(Beginning of The data)

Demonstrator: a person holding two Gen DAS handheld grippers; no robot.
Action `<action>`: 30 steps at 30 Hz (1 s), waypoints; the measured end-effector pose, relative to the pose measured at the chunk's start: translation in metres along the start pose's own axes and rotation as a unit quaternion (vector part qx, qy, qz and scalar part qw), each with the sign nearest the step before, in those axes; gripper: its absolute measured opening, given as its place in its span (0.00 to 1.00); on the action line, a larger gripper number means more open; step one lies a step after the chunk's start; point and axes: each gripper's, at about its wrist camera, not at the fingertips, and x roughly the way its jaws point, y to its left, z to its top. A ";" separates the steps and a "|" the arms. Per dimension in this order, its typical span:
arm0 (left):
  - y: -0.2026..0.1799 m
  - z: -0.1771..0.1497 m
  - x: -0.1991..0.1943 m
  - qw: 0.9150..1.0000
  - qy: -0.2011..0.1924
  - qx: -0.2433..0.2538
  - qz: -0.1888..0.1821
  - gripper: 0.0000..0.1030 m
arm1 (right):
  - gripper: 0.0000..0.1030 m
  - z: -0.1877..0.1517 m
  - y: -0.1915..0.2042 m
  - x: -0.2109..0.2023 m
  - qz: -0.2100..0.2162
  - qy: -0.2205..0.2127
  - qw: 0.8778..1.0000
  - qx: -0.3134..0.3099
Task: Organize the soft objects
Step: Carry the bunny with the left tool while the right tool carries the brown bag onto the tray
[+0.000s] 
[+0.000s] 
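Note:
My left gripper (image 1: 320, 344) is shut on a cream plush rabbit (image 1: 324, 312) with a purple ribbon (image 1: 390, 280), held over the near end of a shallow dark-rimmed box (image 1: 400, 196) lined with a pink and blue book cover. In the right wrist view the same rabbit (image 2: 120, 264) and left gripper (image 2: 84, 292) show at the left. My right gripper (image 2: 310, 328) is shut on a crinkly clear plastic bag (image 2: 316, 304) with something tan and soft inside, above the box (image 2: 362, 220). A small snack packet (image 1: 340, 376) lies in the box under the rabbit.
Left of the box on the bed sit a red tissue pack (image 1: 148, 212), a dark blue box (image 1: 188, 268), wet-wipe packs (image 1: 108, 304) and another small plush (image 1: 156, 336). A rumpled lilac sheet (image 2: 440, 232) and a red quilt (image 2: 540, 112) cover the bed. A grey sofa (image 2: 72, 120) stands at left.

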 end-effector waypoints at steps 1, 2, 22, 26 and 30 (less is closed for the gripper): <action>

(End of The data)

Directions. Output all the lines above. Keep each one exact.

Task result.
Demonstrator: a person holding two Gen DAS handheld grippers; no robot.
Action `<action>`: 30 steps at 30 Hz (1 s), waypoints; the measured end-effector pose, relative to the pose measured at the chunk's start: translation in metres along the start pose's own axes and rotation as a unit quaternion (vector part qx, qy, qz and scalar part qw), each with the sign nearest the step before, in those axes; gripper: its absolute measured opening, given as its place in its span (0.00 to 1.00); on the action line, a larger gripper number means more open; step one lies a step after the chunk's start; point and axes: each gripper's, at about its wrist camera, not at the fingertips, and x roughly the way its jaws point, y to its left, z to its top. A ";" separates the steps and a "|" the arms. Per dimension in this order, its typical span:
arm0 (left):
  - y: -0.2026..0.1799 m
  - z: -0.1771..0.1497 m
  - x: -0.1991..0.1943 m
  - qw: 0.9150..1.0000
  - qy: -0.2011..0.1924
  - qx: -0.2433..0.2538
  - qz: -0.1888..0.1821
  - gripper: 0.0000..0.1030 m
arm1 (right):
  - gripper: 0.0000..0.1030 m
  - z: -0.1877..0.1517 m
  - y: -0.1915..0.2042 m
  - x: -0.2109..0.2023 m
  - qz: -0.2100..0.2162
  - qy: -0.2205..0.2127
  - qw: 0.8778..1.0000
  - qx: -0.3134..0.3099
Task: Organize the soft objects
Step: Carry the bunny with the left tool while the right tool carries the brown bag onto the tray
[+0.000s] 
[+0.000s] 
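Note:
My left gripper (image 1: 320, 344) is shut on a cream plush rabbit (image 1: 324, 312) with a purple ribbon (image 1: 390, 280), held over the near end of a shallow dark-rimmed box (image 1: 400, 196) lined with a pink and blue book cover. In the right wrist view the same rabbit (image 2: 120, 264) and left gripper (image 2: 84, 292) show at the left. My right gripper (image 2: 310, 328) is shut on a crinkly clear plastic bag (image 2: 316, 304) with something tan and soft inside, above the box (image 2: 362, 220). A small snack packet (image 1: 340, 376) lies in the box under the rabbit.
Left of the box on the bed sit a red tissue pack (image 1: 148, 212), a dark blue box (image 1: 188, 268), wet-wipe packs (image 1: 108, 304) and another small plush (image 1: 156, 336). A rumpled lilac sheet (image 2: 440, 232) and a red quilt (image 2: 540, 112) cover the bed. A grey sofa (image 2: 72, 120) stands at left.
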
 end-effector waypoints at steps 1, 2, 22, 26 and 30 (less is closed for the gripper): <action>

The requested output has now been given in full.